Expérimentation sur le relayage : une mise en œuvre qui questionne

Les aidants familiaux et proches aidants de personnes âgées ou en situation de handicap et intervenants professionnels, expriment depuis toujours une volonté forte de voir émerger des dispositifs de relayage, en complément des dispositifs de répit déjà existants. Dans ce contexte, le décret du 28 décembre dernier prévoit une expérimentation visant à offrir une suppléance à domicile ou un temps de répit à l'aidant, en autorisant notamment des conditions de travail particulières pour les intervenants.

Ces mesures vont dans le bon sens puisqu’elles doivent permettre de soutenir ceux qui œuvrent au quotidien pour accompagner un proche fragilisé par les aléas de la vie, en préservant l’intervention des services à domicile dans le cadre et dans les conditions de vie habituels des personnes, tout en offrant la possibilité à des établissements justifiant d’une autorisation ou d’un agrément d’être également porteurs de ce dispositif.

Cependant, cette expérimentation aborde la question du relayage par l’angle d’aménagements aux règles du droit du travail, notamment en ce qui concerne le temps de travail et la durée du repos quotidien des salariés intervenants, sans définir suffisamment clairement les aspects liés à la sécurisation juridique du cadre de ces interventions et à la mise en œuvre pratique pour les structures d’un tel dispositif.
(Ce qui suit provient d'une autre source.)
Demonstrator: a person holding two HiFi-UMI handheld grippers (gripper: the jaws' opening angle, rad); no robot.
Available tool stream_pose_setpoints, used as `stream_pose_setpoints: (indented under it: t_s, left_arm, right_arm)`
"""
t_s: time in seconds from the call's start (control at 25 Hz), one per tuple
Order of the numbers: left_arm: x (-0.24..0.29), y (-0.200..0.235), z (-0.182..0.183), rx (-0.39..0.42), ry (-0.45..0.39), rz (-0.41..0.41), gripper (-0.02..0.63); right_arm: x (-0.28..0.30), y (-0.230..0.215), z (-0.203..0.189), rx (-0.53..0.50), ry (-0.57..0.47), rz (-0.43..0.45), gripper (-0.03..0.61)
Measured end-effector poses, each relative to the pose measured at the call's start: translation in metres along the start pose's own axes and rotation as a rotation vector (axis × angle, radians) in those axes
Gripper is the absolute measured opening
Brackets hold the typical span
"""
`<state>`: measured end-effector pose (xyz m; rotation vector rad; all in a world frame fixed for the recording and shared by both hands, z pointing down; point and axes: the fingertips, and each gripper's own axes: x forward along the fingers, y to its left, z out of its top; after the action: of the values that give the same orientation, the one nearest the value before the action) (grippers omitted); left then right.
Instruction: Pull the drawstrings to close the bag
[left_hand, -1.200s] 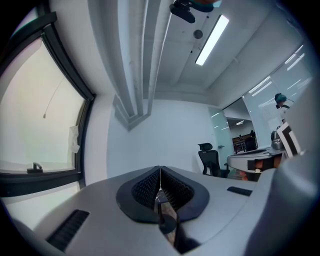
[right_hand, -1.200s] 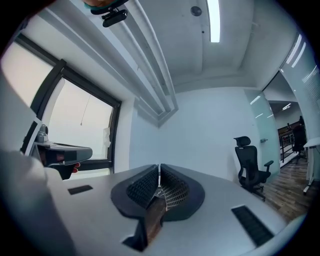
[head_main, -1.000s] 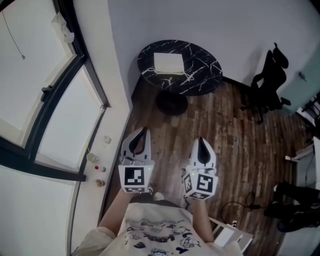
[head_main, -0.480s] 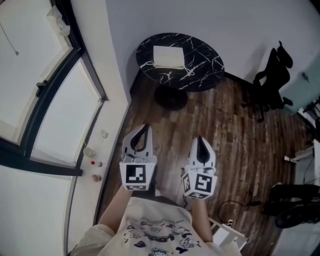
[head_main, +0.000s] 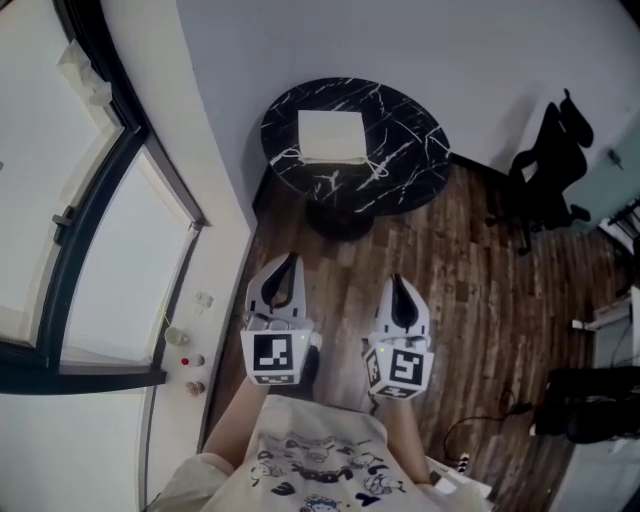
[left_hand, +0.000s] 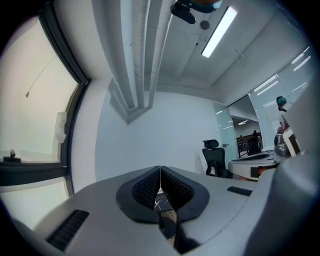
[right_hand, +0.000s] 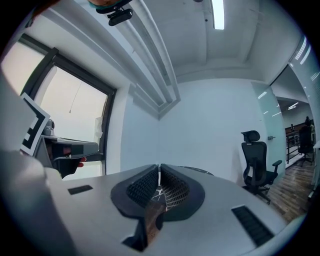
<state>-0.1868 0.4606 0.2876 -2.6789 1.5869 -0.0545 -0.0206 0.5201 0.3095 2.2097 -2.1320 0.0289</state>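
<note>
On the round black table with white marble veining, set against the pale wall at the top of the head view, the flat white fabric bag was laid left of centre. The bag was seen as nearly square, its slightly longer side running left to right and its edges about parallel to the wall. Thin white drawstrings were trailed from both near corners, so the corded edge was turned towards the person. The cords lay slack on the tabletop.

The left gripper and the right gripper were held side by side over the dark wooden plank floor, well apart from the table and both pointed towards it. In each gripper view the ribbed black pads were pressed together with nothing pinched between them.

A black office chair was placed right of the table. Small cups were lined up below the window at the left.
</note>
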Motion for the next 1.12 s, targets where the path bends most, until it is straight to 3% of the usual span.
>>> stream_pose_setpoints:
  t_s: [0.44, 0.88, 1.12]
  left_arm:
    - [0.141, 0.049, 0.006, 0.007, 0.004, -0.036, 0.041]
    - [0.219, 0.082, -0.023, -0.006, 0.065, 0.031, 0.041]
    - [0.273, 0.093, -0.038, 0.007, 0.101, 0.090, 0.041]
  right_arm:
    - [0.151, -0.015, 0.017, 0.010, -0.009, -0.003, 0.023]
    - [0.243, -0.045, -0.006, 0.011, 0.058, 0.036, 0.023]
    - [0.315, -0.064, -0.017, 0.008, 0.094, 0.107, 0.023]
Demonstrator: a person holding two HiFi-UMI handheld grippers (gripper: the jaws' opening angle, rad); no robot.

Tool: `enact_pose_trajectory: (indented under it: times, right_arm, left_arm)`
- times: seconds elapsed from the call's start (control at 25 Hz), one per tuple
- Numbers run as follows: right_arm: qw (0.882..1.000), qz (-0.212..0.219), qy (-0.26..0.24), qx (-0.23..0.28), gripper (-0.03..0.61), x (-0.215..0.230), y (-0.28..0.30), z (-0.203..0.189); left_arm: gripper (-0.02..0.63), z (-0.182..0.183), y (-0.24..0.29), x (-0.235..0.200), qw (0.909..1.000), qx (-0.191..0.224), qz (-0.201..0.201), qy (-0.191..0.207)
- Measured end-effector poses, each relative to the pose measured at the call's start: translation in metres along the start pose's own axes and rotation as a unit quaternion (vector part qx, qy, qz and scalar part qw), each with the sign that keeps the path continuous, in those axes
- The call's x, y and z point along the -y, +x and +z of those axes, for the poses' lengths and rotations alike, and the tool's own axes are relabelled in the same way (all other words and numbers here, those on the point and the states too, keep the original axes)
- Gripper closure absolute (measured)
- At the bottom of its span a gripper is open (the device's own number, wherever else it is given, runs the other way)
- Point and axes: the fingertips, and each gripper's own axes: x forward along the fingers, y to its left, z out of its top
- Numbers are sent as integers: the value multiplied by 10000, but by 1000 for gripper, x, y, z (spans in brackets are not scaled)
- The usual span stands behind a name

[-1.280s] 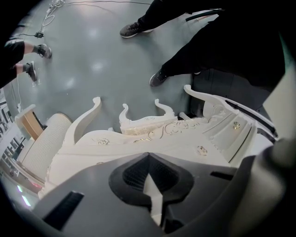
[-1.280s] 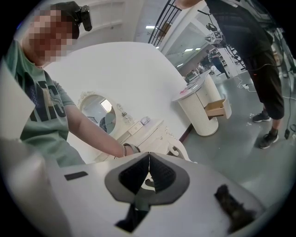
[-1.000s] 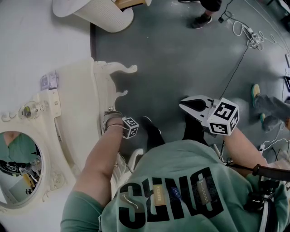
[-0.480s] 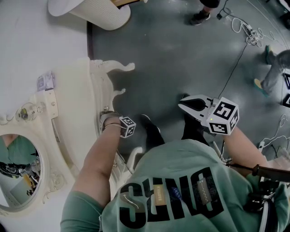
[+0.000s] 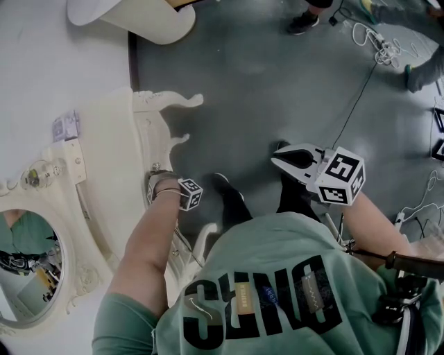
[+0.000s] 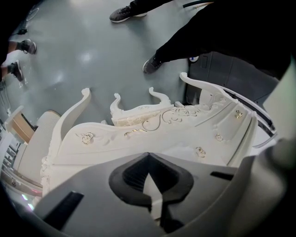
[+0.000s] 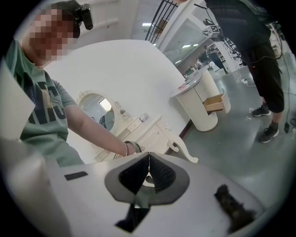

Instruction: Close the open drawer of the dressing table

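Observation:
The cream dressing table [image 5: 104, 145] with its oval mirror [image 5: 24, 270] stands at the left of the head view. My left gripper [image 5: 155, 183] is shut with nothing in it, its tips at the table's carved front [image 6: 152, 122]. In the left gripper view the left gripper [image 6: 148, 156] has its jaws together just before that carved panel and its small gold knobs [image 6: 200, 151]. Contact with the panel cannot be made out. My right gripper [image 5: 293, 158] hangs over the floor, apart from the table. In its own view the right gripper [image 7: 149, 155] is shut and empty.
A round white cabinet [image 5: 132, 17] stands beyond the table, its wooden drawer [image 7: 213, 102] pulled out. Cables [image 5: 371, 38] lie on the grey floor at the upper right. Another person in black [image 7: 259, 55] stands nearby. My own shoes [image 5: 229, 197] are beside the table's curved leg [image 5: 173, 102].
My left gripper has moved a little to the left, closer to the table front. The right gripper has stayed put. A person at the right edge has walked toward the upper right.

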Motion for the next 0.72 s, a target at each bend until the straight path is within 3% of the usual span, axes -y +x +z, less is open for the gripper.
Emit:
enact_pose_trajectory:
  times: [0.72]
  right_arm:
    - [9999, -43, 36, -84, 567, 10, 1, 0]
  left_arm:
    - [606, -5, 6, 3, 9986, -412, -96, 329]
Alors qu’elle dispose de trois ans pour faire ses preuves, nous émettons des doutes sur la réussite de cette expérimentation par les structures, et particulièrement par les services à domicile qui rencontrent déjà des difficultés à répondre à l’ensemble des demandes d’accompagnement à domicile. Comment des aidants familiaux et proches aidants pourront accéder au dispositif de relayage sans un financement adéquat ? Comment garantir aux personnes une qualité de service sans aucune exigence en matière de formation des professionnels « relayeurs » ?
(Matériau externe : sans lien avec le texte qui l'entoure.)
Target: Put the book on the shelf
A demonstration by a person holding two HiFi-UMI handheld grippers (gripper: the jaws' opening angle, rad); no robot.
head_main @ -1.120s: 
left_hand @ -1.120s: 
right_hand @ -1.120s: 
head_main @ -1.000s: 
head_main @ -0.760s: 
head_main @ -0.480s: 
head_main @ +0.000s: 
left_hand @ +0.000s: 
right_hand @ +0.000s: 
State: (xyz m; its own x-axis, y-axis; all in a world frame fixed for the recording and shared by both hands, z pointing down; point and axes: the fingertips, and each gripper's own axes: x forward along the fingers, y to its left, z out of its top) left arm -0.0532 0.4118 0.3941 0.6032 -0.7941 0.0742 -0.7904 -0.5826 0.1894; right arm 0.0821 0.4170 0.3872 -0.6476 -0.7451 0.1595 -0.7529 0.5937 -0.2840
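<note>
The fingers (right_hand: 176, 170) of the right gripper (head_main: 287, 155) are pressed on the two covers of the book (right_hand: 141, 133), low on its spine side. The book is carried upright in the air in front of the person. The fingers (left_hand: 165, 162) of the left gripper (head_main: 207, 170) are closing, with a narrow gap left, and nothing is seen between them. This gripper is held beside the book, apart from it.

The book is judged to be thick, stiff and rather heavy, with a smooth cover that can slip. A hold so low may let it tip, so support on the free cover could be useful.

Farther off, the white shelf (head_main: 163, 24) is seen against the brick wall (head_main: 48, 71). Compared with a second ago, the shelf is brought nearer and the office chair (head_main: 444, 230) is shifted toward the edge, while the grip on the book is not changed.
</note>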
Nous sommes d’autant plus sceptiques que, le décret a été publié quasiment l’état initial, et ce malgré diverses propositions des associations représentants les personnes aidées, les salariés et les employeurs pour améliorer le texte (notamment par la définition plus précise du cadre de la prestation, l’instauration d’un guichet unique du relayage et le suivi médical renforcé des salariés), les consultations du CNOSS qui s’est abstenu, et une motion du CNCPH.
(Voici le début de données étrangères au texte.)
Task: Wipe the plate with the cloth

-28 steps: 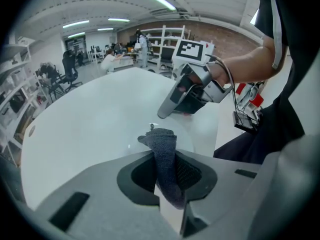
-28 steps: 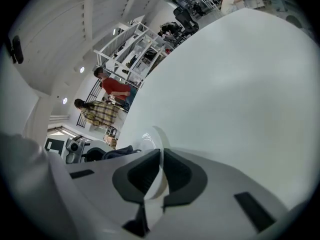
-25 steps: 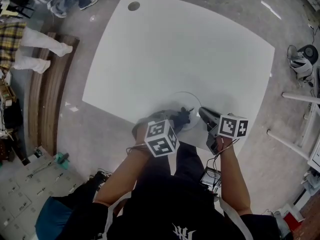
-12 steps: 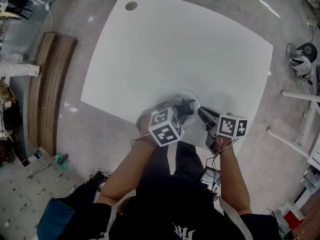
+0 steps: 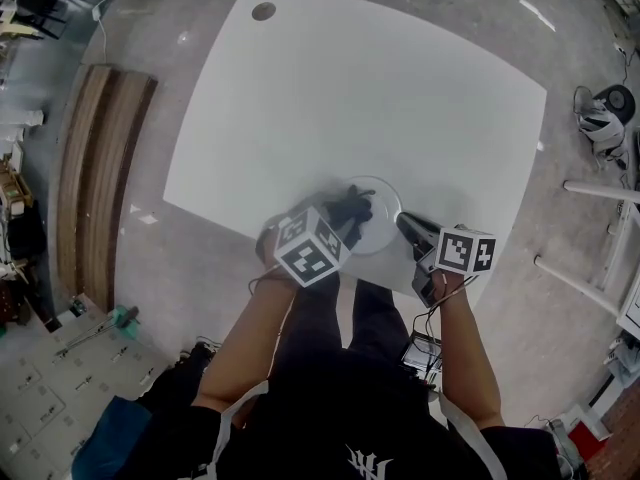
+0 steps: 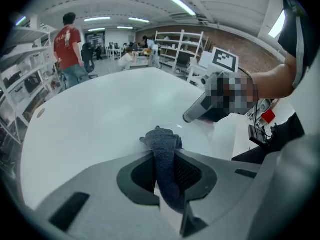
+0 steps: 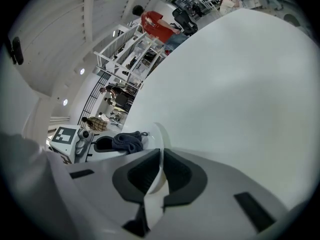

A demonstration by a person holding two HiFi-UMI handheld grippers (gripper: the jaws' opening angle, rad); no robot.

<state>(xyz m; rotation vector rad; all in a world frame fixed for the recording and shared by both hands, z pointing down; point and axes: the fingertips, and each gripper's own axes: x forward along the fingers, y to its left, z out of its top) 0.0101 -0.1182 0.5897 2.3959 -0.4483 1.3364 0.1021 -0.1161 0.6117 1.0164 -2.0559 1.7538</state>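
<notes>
A white plate point(image 5: 378, 230) lies on the white table point(image 5: 380, 98) near its front edge. My left gripper point(image 5: 345, 216) is shut on a dark grey cloth point(image 5: 350, 208), which rests bunched on the plate's left part. In the left gripper view the cloth point(image 6: 164, 156) runs between the jaws and bunches ahead of them. My right gripper point(image 5: 402, 222) is shut on the plate's right rim. The right gripper view shows that rim point(image 7: 159, 159) pinched between the jaws, with the cloth point(image 7: 127, 142) and the left gripper point(image 7: 102, 145) beyond it.
The table's front edge runs just under both grippers. A round cable hole point(image 5: 264, 11) sits at the far left corner. A wooden bench point(image 5: 95, 168) stands left of the table. Shelving and people point(image 6: 70, 46) stand in the background.
My left gripper has slid the cloth leftward and a little farther across the plate. The right gripper and the plate have stayed put.
</notes>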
Alors que la consultation « Grand âge et autonomie » lancée par le Gouvernement met en évidence la nécessité d’accroître le financement alloué à la prise en charge de la perte d’autonomie, prévoir une expérimentation d’actions de soutien aux proches aidants reposant quasi uniquement sur leurs ressources financières faute d’enveloppe budgétaire, risque de freiner le développement de cette solution de répit alternative.

De plus, dans un secteur frappé par une très forte sinistralité, il convient donc d’être extrêmement prudents sur « les impacts sur les salariés en terme de santé », qui devront être évalués par des indicateurs pertinents, afin d’éviter de faire porter cette expérimentation sur la résistance physique des intervenants.

Ce décret nous semble ainsi en deçà des attentes et des ambitions vis-à-vis d’un dispositif, pourtant très attendu par tous. Il ne garantit ni aux aidants, ni aux intervenants, ni aux personnes aidées des conditions d’intervention suffisamment qualitatives et sécurisées.